Work instructions
Below, find each line holding "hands" and state how many there are, using the number alone.

Recorded information
▽

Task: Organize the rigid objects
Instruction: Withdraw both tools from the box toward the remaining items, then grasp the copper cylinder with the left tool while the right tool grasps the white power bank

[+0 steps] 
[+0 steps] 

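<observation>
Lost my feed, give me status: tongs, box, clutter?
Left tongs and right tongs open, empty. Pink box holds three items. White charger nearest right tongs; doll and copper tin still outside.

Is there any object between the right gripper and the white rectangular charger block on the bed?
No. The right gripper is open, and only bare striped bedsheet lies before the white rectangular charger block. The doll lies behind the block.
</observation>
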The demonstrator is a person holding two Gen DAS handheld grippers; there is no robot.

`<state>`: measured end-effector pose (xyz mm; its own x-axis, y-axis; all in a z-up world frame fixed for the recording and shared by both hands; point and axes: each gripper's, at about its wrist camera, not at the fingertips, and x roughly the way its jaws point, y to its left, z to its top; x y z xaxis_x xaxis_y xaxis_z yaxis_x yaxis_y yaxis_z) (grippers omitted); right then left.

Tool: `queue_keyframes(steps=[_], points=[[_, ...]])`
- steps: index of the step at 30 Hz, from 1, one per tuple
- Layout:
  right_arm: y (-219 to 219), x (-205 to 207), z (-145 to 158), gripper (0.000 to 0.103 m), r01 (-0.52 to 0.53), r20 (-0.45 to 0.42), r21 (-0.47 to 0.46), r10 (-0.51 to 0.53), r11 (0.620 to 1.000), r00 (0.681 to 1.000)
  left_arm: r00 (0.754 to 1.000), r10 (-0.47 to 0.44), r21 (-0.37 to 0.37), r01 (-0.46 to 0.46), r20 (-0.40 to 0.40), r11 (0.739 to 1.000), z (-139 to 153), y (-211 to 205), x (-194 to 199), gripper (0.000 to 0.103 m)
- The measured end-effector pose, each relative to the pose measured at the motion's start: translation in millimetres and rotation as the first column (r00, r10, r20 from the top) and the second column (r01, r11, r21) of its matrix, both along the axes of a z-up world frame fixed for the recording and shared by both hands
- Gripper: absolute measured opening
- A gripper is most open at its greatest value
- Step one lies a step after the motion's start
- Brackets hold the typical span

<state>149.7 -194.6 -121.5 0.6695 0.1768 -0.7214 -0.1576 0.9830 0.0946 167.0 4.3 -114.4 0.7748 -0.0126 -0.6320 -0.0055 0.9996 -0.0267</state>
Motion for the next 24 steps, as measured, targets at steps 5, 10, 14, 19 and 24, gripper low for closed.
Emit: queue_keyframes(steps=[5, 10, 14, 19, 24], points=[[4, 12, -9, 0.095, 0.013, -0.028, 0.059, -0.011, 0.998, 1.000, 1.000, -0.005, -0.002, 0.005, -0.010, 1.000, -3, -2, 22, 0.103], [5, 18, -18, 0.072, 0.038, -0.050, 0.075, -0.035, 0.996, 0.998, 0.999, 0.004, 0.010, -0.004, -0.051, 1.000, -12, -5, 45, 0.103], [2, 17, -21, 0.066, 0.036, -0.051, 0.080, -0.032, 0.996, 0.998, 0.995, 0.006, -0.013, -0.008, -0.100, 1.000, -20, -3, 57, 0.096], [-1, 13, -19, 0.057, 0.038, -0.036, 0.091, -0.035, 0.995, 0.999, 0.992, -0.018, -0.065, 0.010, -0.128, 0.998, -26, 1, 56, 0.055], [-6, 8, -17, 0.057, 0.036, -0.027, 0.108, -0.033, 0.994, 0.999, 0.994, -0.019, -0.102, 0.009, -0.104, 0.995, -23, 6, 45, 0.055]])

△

Exercise solution
2